Goal of the exercise ->
The answer should be every line below, repeated exactly, with the images left out.

** Material provided follows **

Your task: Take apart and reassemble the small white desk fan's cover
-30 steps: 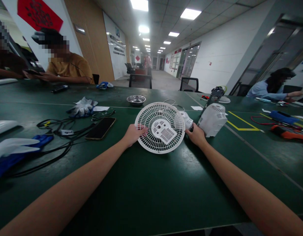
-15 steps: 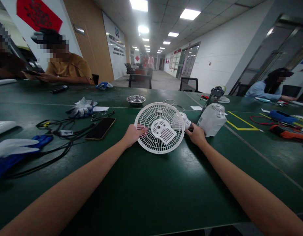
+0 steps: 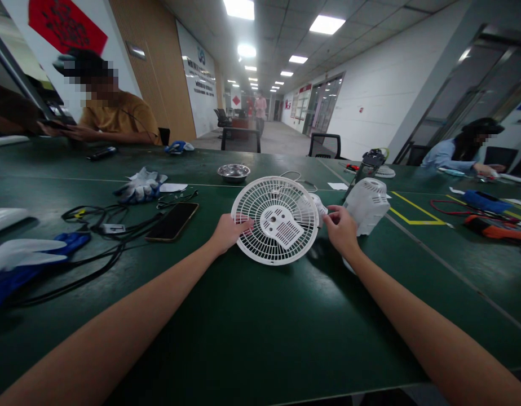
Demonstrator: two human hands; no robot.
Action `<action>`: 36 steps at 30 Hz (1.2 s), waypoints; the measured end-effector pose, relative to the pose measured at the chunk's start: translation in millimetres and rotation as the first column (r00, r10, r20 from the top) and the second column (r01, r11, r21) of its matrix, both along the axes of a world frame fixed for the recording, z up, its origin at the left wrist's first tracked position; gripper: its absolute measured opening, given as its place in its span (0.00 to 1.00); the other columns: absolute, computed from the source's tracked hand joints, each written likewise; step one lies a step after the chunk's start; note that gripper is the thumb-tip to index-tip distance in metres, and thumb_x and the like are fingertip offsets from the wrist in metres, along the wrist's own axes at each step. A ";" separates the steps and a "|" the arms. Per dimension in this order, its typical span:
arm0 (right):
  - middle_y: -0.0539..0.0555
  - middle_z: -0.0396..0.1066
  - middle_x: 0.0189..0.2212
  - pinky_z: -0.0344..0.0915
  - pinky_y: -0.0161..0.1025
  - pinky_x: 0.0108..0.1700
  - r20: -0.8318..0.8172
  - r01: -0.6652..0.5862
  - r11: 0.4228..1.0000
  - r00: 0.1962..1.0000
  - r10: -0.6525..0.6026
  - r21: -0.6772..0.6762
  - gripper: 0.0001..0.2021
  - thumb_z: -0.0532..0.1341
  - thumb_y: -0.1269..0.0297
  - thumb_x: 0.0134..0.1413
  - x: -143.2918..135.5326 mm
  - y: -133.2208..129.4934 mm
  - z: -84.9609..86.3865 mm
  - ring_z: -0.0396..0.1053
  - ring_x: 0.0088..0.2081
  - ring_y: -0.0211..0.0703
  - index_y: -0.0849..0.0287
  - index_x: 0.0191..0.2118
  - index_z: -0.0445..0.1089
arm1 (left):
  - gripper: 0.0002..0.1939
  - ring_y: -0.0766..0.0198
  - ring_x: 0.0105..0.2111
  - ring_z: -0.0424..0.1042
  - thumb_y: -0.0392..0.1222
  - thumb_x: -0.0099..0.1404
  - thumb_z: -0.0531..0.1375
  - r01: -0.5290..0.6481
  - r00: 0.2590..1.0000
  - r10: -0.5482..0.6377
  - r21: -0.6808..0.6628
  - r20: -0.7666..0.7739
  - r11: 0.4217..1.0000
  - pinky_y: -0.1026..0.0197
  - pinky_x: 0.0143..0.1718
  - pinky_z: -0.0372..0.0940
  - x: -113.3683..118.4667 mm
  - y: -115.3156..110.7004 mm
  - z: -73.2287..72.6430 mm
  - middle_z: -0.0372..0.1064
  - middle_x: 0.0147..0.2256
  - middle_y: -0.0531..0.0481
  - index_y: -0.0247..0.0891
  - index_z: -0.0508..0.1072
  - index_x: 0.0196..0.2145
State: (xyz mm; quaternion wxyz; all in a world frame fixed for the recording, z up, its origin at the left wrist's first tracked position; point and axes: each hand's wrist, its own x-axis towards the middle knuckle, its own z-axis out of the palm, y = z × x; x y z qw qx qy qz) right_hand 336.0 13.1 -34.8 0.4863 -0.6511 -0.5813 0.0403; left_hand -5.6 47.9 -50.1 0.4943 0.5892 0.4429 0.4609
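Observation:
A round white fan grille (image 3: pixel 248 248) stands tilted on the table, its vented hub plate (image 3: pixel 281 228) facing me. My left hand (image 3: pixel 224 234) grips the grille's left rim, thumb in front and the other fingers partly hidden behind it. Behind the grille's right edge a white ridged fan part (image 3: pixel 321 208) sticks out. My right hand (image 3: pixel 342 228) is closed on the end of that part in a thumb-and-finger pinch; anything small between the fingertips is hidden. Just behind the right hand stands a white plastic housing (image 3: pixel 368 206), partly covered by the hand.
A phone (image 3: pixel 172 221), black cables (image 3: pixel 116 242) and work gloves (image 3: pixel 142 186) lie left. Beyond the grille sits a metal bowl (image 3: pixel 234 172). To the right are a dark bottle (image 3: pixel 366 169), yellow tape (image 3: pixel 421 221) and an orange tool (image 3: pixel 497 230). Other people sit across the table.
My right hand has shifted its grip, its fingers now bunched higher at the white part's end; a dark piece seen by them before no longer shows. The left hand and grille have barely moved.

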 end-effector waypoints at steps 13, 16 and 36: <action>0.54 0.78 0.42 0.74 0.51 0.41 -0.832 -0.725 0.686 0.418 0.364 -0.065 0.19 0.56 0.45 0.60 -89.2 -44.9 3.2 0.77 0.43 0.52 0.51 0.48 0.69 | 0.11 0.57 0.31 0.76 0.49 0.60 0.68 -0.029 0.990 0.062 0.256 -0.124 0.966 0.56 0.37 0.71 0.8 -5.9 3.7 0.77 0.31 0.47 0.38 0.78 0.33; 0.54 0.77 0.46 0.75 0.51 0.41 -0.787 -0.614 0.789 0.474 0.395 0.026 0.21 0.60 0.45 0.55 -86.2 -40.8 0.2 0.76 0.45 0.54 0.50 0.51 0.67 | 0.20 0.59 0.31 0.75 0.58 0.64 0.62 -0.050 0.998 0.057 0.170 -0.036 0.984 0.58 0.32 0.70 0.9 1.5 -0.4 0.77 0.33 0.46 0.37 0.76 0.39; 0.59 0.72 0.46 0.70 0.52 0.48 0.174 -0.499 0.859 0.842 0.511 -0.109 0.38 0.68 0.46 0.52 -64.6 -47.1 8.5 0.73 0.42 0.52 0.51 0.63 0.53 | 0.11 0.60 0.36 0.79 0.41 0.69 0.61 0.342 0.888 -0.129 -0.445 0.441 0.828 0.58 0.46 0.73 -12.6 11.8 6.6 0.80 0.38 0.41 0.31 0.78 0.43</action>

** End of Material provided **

Expected output ->
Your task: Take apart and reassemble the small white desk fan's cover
-30 steps: 
-15 steps: 
+0 steps: 
Demonstrator: two human hands; no robot.
Action `<action>`: 36 steps at 30 Hz (1.2 s), waypoints; the measured end-effector pose, relative to the pose measured at the chunk's start: translation in millimetres and rotation as the first column (r00, r10, r20 from the top) and the second column (r01, r11, r21) of its matrix, both along the axes of a world frame fixed for the recording, z up, its origin at the left wrist's first tracked position; gripper: its absolute measured opening, given as its place in its span (0.00 to 1.00); the other columns: absolute, computed from the source's tracked hand joints, each written likewise; step one lies a step after the chunk's start; note that gripper is the thumb-tip to index-tip distance in metres, and thumb_x and the like are fingertip offsets from the wrist in metres, along the wrist's own axes at each step. A ";" separates the steps and a "|" the arms. Per dimension in this order, its typical span:
arm0 (right):
  - middle_y: -0.0539..0.0555
  - middle_z: -0.0396..0.1066
  - middle_x: 0.0189..0.2212
  - pinky_z: -0.0344..0.0915
  - pinky_y: -0.0161..0.1025
  - pinky_x: 0.0108..0.1700
  - r20: -0.8318..0.8172
  - r01: -0.6652..0.5862
  - r11: 0.4228..1.0000
  - r00: 0.1962..1.0000
  - r10: -0.6525..0.6026
  - r21: -0.6772..0.6762
  - gripper: 0.0001..0.2021
  - thumb_z: -0.0532..0.1341
  - thumb_y: -0.1269..0.0297
  - thumb_x: 0.0134..0.1413
  - x: -143.2918..135.5326 mm
  - y: -133.2208..129.4934 mm
  - z: -84.9609..86.3865 mm
  - ring_z: -0.0396..0.1053
  - ring_x: 0.0088..0.2081
  - ring_y: -0.0211..0.0703
  - index_y: -0.0849..0.0287
  - index_x: 0.0191..0.2118
  - index_z: -0.0445..0.1089
arm1 (left):
  - gripper: 0.0002..0.1939
  - ring_y: -0.0766..0.0198
  - ring_x: 0.0105..0.2111
  - ring_z: -0.0424..0.1042
  - thumb_y: -0.0392..0.1222
  - thumb_x: -0.0099..0.1404
  - thumb_z: -0.0531..0.1375
  - r01: -0.5290..0.6481
  - r00: 0.2590..1.0000
  - r10: -0.5482..0.6377
  - r21: -0.6808..0.6628
  - r20: -0.7666..0.7739
  - r11: 0.4217..1.0000
  - pinky_y: -0.1026..0.0197
  - pinky_x: 0.0143..0.1718
  - pinky_z: -0.0372..0.0940
  - x: -113.3683..118.4667 mm
  - y: -115.3156..110.7004 mm
  - z: -73.2287..72.6430 mm
  - middle_z: -0.0372..0.1064
  - middle_x: 0.0147..0.2256
  - middle_y: -0.0531..0.0481
  - index_y: -0.0247..0.0891
  - index_z: -0.0508..0.1072
  - index_x: 0.0196..0.2145
State: (xyz mm; quaternion wxyz; all in a world frame fixed for the recording, z up, its origin at the left wrist's first tracked position; point and axes: each hand's wrist, its own x-axis towards the middle knuckle, its own z-axis out of the palm, y = z × x; x y z qw qx qy qz) right_hand 336.0 13.1 -34.8 0.4863 -0.6511 -0.5813 0.0403; left_hand -5.6 47.9 -50.1 0.4943 0.5892 0.4429 0.4609
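Observation:
A round white fan grille (image 3: pixel 248 248) stands tilted on the table, its vented hub plate (image 3: pixel 281 228) facing me. My left hand (image 3: pixel 224 234) grips the grille's left rim, thumb in front and the other fingers partly hidden behind it. Behind the grille's right edge a white ridged fan part (image 3: pixel 321 208) sticks out. My right hand (image 3: pixel 342 228) is closed on the end of that part in a thumb-and-finger pinch; anything small between the fingertips is hidden. Just behind the right hand stands a white plastic housing (image 3: pixel 368 206), partly covered by the hand.
A phone (image 3: pixel 172 221), black cables (image 3: pixel 116 242) and work gloves (image 3: pixel 142 186) lie left. Beyond the grille sits a metal bowl (image 3: pixel 234 172). To the right are a dark bottle (image 3: pixel 366 169), yellow tape (image 3: pixel 421 221) and an orange tool (image 3: pixel 497 230). Other people sit across the table.
My right hand has shifted its grip, its fingers now bunched higher at the white part's end; a dark piece seen by them before no longer shows. The left hand and grille have barely moved.
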
 end-effector waypoints at steps 13, 16 and 36: <action>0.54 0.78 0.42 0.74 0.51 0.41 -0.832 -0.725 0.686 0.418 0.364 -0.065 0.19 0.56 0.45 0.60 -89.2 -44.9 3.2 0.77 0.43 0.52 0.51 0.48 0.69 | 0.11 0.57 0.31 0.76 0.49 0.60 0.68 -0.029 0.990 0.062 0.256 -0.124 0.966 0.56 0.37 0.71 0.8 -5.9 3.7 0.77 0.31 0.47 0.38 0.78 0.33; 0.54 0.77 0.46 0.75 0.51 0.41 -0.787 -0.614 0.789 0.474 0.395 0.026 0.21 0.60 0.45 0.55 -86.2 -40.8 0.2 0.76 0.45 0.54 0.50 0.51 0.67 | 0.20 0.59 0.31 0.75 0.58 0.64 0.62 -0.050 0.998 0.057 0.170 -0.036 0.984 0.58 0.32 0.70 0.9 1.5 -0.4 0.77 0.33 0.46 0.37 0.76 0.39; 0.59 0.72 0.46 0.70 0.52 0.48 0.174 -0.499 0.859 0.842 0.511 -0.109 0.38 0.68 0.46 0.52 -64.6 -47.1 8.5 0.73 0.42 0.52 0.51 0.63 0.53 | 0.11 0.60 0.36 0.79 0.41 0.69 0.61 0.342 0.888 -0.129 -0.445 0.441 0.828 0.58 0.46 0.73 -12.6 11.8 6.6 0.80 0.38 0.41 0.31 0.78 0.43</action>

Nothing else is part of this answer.